## To do
Each line in the data must be reproduced as written, except for any picture.

## Available data
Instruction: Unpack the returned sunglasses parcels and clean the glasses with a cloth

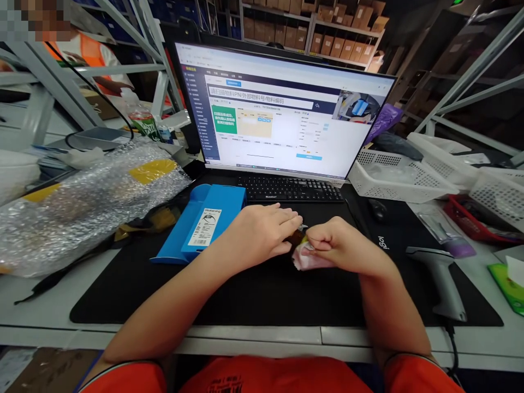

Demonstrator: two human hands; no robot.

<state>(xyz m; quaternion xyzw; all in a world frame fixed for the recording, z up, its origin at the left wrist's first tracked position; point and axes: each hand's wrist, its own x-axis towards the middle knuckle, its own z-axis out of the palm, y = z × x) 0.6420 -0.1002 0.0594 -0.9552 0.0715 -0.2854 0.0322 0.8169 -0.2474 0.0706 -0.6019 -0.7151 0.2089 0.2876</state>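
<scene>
Our left hand (pixel 262 232) and right hand (pixel 341 246) meet over the black desk mat (pixel 164 295) at mid tabletop, just before the black keyboard (pixel 289 189). The right grip is curled tight around a small crumpled pink plastic bag (pixel 307 261). The left grip pinches a small dark-brown piece (pixel 297 237) at its mouth. We judge the two are being parted, and the next move calls for a steady pull with the bag held firm.
</scene>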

## Exercise response
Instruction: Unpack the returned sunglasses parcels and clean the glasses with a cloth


Demonstrator: two human hands; no robot.

<state>(xyz m; quaternion xyzw; all in a world frame fixed for the recording, z up, its origin at the left wrist's first tracked position; point and axes: each hand's wrist, its own x-axis towards the middle knuckle, its own z-axis out of the palm, y = z × x) 0.6420 -0.1002 0.0594 -0.9552 0.0715 -0.2854 0.0322 0.8169 -0.2474 0.0706 -0.6019 -0.7151 0.2089 0.2876</state>
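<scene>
Our left hand (pixel 262 232) and right hand (pixel 341 246) meet over the black desk mat (pixel 164 295) at mid tabletop, just before the black keyboard (pixel 289 189). The right grip is curled tight around a small crumpled pink plastic bag (pixel 307 261). The left grip pinches a small dark-brown piece (pixel 297 237) at its mouth. We judge the two are being parted, and the next move calls for a steady pull with the bag held firm.
</scene>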

There is nothing more to the output.